Required action: Up to and including the line with "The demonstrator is", restate every line of the records below word for word, from the first line on, leaving out the pictures.

[Stored entries]
- - - - - - -
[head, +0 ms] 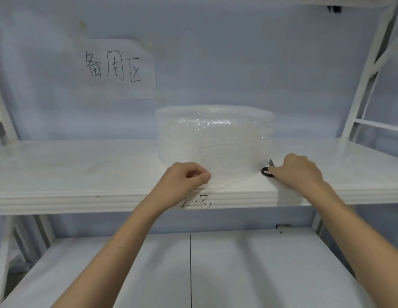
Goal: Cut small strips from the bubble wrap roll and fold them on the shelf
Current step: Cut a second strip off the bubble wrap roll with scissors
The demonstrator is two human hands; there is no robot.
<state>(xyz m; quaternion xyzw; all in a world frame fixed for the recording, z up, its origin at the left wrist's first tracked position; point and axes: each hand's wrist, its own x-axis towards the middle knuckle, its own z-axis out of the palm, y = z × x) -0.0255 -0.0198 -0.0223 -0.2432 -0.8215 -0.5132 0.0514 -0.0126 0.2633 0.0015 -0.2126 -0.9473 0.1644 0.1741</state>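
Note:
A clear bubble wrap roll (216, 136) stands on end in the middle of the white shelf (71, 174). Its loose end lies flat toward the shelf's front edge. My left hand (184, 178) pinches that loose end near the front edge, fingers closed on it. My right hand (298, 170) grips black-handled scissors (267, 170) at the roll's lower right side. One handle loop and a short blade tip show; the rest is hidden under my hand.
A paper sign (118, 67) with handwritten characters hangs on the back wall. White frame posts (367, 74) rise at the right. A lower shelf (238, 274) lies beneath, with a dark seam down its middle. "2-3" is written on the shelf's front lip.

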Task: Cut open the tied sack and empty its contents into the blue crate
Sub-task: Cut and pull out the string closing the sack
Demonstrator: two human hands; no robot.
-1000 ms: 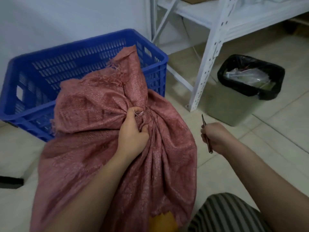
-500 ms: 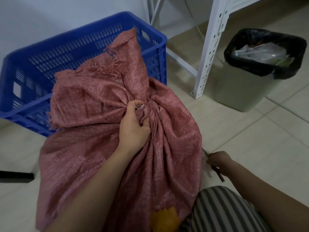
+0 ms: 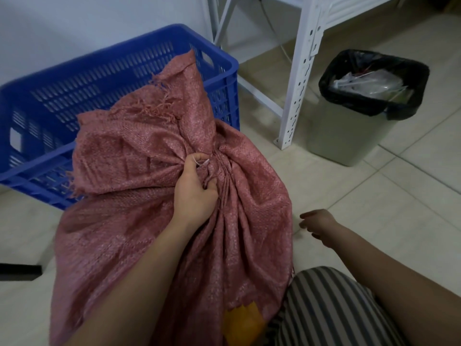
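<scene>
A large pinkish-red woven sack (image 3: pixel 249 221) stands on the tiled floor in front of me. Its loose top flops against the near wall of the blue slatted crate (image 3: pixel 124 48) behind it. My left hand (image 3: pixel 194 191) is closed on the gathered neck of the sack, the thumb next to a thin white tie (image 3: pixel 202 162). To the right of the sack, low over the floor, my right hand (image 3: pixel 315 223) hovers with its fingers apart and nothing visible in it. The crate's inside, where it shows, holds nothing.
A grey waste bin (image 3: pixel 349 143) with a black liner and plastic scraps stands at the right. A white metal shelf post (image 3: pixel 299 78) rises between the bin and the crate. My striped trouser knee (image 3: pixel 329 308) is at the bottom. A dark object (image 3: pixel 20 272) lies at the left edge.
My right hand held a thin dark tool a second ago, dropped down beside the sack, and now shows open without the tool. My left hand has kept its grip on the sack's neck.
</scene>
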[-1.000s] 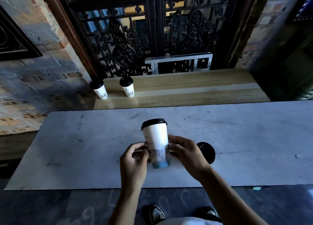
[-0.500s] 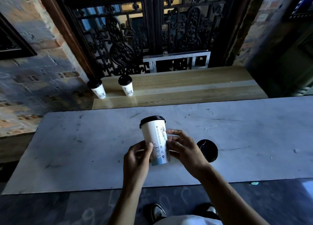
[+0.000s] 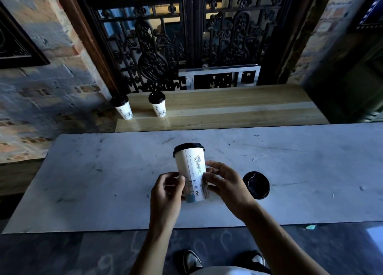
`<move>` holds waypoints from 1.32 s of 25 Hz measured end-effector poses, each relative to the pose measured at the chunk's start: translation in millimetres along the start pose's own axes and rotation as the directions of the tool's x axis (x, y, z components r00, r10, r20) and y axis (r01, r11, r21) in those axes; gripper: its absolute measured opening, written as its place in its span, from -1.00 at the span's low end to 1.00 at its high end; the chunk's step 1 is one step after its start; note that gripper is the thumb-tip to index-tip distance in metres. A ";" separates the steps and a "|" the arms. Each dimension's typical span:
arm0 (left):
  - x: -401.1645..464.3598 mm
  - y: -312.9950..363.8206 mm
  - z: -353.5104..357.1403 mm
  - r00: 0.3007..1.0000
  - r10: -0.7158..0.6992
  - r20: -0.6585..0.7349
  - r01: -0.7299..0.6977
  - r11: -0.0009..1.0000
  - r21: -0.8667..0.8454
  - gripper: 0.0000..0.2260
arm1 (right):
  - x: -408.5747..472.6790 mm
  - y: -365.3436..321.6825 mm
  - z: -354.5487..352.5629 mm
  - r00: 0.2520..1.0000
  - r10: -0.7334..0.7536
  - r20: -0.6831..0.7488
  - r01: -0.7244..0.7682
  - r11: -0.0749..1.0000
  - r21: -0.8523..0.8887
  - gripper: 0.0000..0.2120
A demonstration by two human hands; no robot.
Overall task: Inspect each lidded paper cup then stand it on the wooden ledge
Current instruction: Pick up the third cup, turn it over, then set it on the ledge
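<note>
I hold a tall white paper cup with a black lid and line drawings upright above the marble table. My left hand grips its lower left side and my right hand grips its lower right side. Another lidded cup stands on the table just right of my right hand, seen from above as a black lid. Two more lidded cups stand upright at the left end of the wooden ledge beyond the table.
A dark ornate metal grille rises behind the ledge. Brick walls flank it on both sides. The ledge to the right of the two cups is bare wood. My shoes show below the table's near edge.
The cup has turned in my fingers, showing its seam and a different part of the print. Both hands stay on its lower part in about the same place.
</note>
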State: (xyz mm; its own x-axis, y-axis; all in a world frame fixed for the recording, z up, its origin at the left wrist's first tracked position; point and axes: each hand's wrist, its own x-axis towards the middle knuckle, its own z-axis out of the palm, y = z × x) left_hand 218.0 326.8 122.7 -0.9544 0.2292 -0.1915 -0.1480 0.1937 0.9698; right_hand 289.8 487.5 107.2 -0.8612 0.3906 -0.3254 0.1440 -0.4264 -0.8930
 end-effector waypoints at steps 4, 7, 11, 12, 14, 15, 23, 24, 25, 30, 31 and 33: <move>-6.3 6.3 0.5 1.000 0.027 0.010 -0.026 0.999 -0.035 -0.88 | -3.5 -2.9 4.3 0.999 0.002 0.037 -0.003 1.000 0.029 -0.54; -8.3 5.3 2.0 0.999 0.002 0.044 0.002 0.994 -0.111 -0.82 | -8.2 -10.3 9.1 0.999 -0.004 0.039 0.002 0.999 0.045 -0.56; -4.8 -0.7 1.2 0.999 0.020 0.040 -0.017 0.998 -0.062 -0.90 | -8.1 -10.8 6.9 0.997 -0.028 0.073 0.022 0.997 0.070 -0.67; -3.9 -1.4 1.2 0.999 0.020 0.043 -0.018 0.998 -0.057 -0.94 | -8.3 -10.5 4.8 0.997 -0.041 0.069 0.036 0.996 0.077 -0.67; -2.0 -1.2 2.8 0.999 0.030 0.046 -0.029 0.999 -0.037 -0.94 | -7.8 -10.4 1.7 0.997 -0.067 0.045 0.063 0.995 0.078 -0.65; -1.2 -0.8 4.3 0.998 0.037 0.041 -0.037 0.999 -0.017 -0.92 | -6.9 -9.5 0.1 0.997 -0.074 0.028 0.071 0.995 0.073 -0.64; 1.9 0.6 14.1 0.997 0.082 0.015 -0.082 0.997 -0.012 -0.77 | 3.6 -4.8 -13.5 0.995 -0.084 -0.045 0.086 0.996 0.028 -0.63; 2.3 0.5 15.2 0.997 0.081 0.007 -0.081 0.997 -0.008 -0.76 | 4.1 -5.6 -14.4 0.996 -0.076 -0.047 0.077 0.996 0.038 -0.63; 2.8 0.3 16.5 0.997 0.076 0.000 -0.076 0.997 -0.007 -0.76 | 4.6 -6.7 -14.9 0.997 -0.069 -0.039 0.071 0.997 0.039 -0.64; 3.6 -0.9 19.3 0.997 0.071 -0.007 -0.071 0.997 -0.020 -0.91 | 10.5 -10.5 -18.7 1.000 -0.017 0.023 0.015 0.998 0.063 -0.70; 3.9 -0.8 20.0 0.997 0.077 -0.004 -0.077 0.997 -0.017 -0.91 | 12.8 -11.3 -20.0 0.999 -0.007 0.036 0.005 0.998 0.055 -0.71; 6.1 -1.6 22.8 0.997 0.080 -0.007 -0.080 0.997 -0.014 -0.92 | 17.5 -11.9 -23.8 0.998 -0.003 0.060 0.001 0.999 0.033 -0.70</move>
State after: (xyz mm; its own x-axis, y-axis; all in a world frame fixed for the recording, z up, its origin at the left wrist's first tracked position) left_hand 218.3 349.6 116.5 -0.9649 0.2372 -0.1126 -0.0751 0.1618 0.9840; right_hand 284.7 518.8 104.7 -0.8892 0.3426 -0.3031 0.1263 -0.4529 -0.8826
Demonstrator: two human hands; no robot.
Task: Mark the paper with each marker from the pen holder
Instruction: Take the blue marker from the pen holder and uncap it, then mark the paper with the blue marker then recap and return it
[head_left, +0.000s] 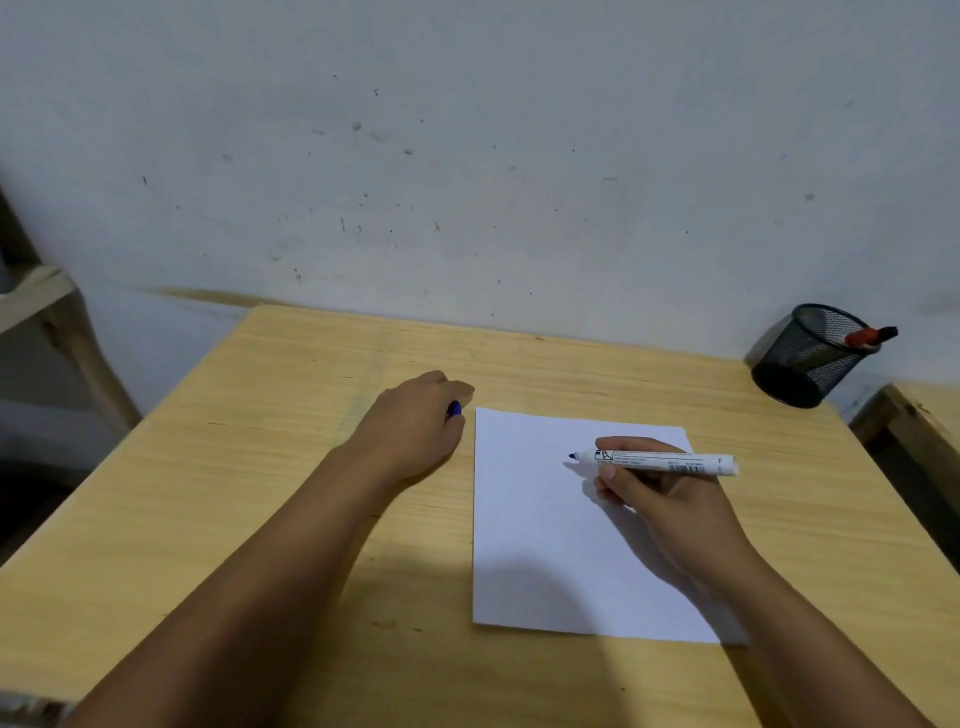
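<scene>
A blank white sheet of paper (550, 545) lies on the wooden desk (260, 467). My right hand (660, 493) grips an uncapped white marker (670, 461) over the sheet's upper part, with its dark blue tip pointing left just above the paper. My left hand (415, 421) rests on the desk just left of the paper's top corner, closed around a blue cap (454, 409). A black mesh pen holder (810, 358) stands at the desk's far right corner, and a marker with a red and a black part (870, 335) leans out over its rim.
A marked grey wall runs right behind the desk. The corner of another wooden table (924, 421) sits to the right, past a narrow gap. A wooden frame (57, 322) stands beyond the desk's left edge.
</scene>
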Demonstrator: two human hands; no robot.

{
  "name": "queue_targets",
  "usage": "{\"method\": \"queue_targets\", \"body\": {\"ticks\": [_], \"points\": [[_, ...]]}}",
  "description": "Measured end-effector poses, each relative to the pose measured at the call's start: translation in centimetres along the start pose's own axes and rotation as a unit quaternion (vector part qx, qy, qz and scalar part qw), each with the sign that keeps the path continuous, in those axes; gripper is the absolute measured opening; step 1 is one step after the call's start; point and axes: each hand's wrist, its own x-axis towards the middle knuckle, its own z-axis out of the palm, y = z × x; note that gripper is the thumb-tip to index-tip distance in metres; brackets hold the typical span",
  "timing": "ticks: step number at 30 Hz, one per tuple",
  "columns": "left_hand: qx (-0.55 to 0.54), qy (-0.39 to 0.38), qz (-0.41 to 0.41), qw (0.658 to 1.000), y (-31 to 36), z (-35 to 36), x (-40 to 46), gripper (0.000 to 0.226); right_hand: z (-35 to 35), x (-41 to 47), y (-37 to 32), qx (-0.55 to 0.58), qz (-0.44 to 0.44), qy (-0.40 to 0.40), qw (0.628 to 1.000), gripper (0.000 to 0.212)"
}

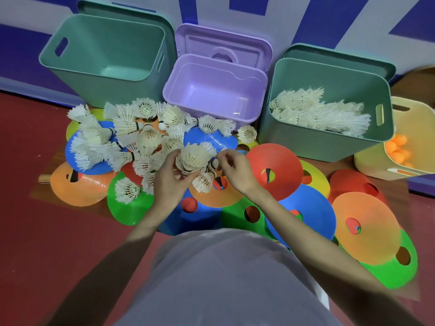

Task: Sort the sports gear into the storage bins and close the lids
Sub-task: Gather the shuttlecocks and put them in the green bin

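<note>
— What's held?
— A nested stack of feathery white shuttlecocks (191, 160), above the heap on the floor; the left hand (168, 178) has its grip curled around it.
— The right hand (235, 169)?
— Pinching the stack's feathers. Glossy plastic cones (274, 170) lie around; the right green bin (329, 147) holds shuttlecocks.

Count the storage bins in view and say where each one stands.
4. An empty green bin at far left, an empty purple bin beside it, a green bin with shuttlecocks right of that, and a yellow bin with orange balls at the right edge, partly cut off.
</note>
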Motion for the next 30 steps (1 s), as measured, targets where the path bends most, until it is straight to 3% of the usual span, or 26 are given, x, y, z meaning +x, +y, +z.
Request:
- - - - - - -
Response area:
[head, +0 ms] 
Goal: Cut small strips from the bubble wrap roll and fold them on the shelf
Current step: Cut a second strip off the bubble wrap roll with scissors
The demonstrator is two human hands; there is no robot.

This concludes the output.